Bacaan Alkitab: Wahyu 20:7-15
20:7 Dan setelah masa seribu tahun itu berakhir, Iblis akan dilepaskan dari penjaranya,
20:8 dan ia akan pergi menyesatkan bangsa-bangsa pada keempat penjuru bumi, yaitu Gog dan Magog, dan mengumpulkan mereka untuk berperang dan jumlah mereka sama dengan banyaknya pasir di laut.
20:9 Maka naiklah mereka ke seluruh dataran bumi, lalu mengepung perkemahan tentara orang-orang kudus dan kota yang dikasihi itu. Tetapi dari langit turunlah api menghanguskan mereka,
20:10 dan Iblis, yang menyesatkan mereka, dilemparkan ke dalam lautan api dan belerang, yaitu tempat binatang dan nabi palsu itu, dan mereka disiksa siang malam sampai selama-lamanya.
20:11 Lalu aku melihat suatu takhta putih yang besar dan Dia, yang duduk di atasnya. Dari hadapan-Nya lenyaplah bumi dan langit dan tidak ditemukan lagi tempatnya.
20:12 Dan aku melihat orang-orang mati, besar dan kecil, berdiri di depan takhta itu. Lalu dibuka semua kitab.
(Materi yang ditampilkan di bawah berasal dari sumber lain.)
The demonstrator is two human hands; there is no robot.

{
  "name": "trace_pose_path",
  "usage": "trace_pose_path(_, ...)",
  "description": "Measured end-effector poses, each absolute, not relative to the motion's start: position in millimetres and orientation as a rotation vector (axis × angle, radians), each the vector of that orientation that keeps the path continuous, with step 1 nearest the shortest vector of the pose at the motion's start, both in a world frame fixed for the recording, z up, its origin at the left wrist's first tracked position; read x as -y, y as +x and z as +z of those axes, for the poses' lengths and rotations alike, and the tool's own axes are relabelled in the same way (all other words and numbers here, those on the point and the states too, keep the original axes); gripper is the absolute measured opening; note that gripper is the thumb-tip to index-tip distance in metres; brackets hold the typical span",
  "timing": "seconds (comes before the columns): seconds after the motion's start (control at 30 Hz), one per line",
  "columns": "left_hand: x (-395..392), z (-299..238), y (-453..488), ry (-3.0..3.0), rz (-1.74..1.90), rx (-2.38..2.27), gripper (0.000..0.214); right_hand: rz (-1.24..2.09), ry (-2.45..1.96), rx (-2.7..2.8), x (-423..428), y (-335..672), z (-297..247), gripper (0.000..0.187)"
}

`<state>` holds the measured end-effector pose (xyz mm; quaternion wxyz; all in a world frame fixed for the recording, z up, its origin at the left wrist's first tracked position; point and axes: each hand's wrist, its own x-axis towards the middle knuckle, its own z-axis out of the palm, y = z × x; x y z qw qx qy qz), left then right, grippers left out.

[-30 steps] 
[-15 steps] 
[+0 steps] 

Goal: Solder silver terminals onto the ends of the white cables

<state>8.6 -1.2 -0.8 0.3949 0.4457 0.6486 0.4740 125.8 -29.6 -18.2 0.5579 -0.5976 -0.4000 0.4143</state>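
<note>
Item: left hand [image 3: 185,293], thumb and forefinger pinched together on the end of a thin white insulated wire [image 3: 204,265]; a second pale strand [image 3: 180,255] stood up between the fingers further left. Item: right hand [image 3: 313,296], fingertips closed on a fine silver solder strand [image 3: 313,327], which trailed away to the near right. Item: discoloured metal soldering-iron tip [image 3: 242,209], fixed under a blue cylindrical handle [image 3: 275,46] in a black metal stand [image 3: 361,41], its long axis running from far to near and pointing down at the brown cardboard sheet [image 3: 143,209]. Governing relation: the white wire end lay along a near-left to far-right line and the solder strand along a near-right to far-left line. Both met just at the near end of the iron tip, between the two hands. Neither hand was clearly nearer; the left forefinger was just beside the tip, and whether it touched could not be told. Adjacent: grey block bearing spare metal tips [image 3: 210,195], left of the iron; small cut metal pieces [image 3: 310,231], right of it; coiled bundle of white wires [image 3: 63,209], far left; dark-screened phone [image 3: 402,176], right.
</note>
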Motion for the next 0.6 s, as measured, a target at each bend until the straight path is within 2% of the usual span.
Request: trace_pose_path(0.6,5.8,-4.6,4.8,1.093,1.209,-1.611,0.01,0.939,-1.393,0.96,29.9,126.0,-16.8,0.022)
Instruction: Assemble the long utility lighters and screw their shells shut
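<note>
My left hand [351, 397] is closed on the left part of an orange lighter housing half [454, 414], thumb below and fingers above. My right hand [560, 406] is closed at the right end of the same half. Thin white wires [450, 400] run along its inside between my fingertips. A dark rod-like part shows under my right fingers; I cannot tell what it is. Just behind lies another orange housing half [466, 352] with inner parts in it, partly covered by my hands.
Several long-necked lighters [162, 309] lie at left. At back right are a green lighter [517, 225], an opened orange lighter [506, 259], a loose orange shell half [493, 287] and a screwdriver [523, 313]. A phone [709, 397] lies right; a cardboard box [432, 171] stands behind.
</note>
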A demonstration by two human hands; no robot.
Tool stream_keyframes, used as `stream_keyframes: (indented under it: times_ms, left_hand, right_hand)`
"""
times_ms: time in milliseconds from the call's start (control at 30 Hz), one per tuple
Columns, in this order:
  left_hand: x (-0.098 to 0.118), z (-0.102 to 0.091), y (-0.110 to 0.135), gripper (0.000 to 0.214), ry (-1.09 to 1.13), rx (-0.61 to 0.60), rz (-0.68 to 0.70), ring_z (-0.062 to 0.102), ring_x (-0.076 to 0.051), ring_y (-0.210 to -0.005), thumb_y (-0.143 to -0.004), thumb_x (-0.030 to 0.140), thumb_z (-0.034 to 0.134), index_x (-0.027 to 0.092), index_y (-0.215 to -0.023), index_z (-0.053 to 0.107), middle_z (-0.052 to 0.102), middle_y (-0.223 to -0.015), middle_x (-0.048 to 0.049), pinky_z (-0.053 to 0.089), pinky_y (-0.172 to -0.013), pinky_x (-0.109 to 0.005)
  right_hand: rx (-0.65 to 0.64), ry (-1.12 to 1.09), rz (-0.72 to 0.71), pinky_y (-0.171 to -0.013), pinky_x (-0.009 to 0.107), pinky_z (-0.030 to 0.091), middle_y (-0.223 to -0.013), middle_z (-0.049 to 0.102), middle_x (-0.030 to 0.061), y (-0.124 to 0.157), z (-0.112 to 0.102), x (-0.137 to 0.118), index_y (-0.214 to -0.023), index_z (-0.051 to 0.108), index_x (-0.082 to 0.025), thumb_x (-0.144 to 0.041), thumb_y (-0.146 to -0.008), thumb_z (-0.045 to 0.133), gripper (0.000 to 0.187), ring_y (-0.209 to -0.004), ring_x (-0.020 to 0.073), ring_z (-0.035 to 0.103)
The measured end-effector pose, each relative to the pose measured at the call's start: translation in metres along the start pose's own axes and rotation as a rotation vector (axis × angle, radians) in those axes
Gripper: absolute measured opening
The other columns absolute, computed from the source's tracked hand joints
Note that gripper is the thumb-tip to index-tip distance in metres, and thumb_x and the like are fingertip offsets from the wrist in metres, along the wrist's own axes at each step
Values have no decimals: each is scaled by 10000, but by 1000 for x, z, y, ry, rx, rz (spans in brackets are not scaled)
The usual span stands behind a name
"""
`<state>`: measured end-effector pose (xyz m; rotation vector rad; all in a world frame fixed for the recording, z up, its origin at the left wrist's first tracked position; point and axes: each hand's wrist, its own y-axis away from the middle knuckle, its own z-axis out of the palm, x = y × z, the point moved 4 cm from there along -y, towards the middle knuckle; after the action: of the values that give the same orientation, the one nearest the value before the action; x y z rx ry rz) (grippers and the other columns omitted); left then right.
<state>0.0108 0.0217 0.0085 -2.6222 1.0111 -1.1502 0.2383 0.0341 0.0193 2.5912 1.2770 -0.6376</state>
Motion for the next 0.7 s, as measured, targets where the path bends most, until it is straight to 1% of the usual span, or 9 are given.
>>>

Dan dibuka juga sebuah kitab lain, yaitu kitab kehidupan. Dan orang-orang mati dihakimi menurut perbuatan mereka, berdasarkan apa yang ada tertulis di dalam kitab-kitab itu.
20:13 Maka laut menyerahkan orang-orang mati yang ada di dalamnya, dan maut dan kerajaan maut menyerahkan orang-orang mati yang ada di dalamnya, dan mereka dihakimi masing-masing menurut perbuatannya.
20:14 Lalu maut dan kerajaan maut itu dilemparkanlah ke dalam lautan api. Itulah kematian yang kedua: lautan api.
20:15 Dan setiap orang yang tidak ditemukan namanya tertulis di dalam kitab kehidupan itu, ia dilemparkan ke dalam lautan api itu.